=== Given information ===

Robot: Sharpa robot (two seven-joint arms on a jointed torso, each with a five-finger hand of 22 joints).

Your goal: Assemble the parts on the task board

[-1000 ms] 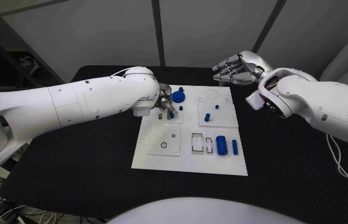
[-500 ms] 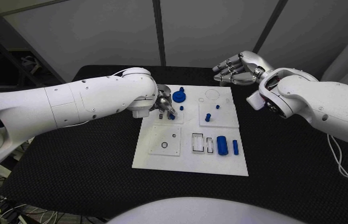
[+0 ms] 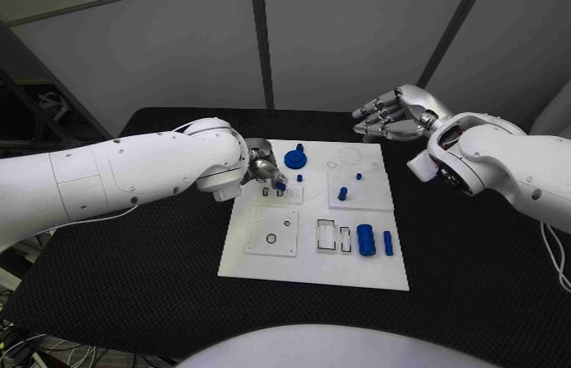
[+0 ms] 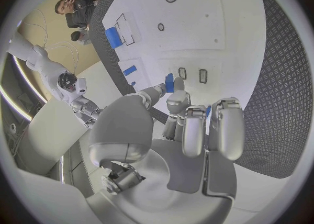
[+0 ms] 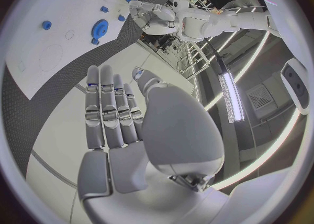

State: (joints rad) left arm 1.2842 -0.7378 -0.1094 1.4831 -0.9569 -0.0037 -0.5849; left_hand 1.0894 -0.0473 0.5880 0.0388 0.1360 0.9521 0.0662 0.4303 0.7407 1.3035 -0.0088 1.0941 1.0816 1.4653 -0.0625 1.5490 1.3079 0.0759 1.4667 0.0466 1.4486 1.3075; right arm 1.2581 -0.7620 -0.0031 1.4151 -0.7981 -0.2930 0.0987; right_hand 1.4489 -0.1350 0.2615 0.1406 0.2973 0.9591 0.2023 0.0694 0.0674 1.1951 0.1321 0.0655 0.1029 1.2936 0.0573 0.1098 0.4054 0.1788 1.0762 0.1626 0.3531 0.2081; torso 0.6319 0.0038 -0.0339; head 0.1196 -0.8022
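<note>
Silver left hand [image 3: 264, 171] pinches small blue peg [image 4: 169, 82]; right hand's [image 3: 393, 114] fingers spread, holding nothing.

The left hand [image 3: 264, 170] covers the upper left corner of the task board [image 3: 312, 271] in the head view, and its fingertips hide most of a small blue part [image 3: 280, 185] pinched there. In the left wrist view, that part [image 4: 169, 82] shows only partly above the fingers. The board's small holes are too small to make out.
</note>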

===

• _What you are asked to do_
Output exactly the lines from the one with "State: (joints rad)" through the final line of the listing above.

• _Solution_
State: (joints rad) left arm 1.2842 -0.7378 -0.1094 1.4831 -0.9569 -0.0037 -0.5849; left_hand 1.0894 -0.0473 0.5880 0.0388 0.1360 0.9521 0.0662 0.4303 0.7407 1.3035 -0.0088 1.0941 1.0816 1.4653 -0.0625 1.5490 1.3079 0.0759 1.4667 0.0466 1.4486 1.3075; right arm 1.2581 -0.7620 -0.0031 1.4151 -0.7981 -0.2930 0.0987; right_hand 1.4489 -0.1350 0.2615 0.1406 0.2973 0.9591 0.2023 0.0694 0.0674 1.1951 0.1321 0.0655 0.1029 1.2936 0.0573 0.1098 0.4054 0.1788 1.0762 0.1626 0.3531 0.2081; torso 0.6319 0.0038 -0.0339; head 0.1196 -0.8022
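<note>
Silver left hand [image 3: 264, 171] pinches small blue peg [image 4: 169, 82]; right hand's [image 3: 393, 114] fingers spread, holding nothing.

The left hand [image 3: 264, 170] covers the upper left corner of the task board [image 3: 312, 271] in the head view, and its fingertips hide most of a small blue part [image 3: 280, 185] pinched there. In the left wrist view, that part [image 4: 169, 82] shows only partly above the fingers. The board's small holes are too small to make out.
</note>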

This answer requires no further additions.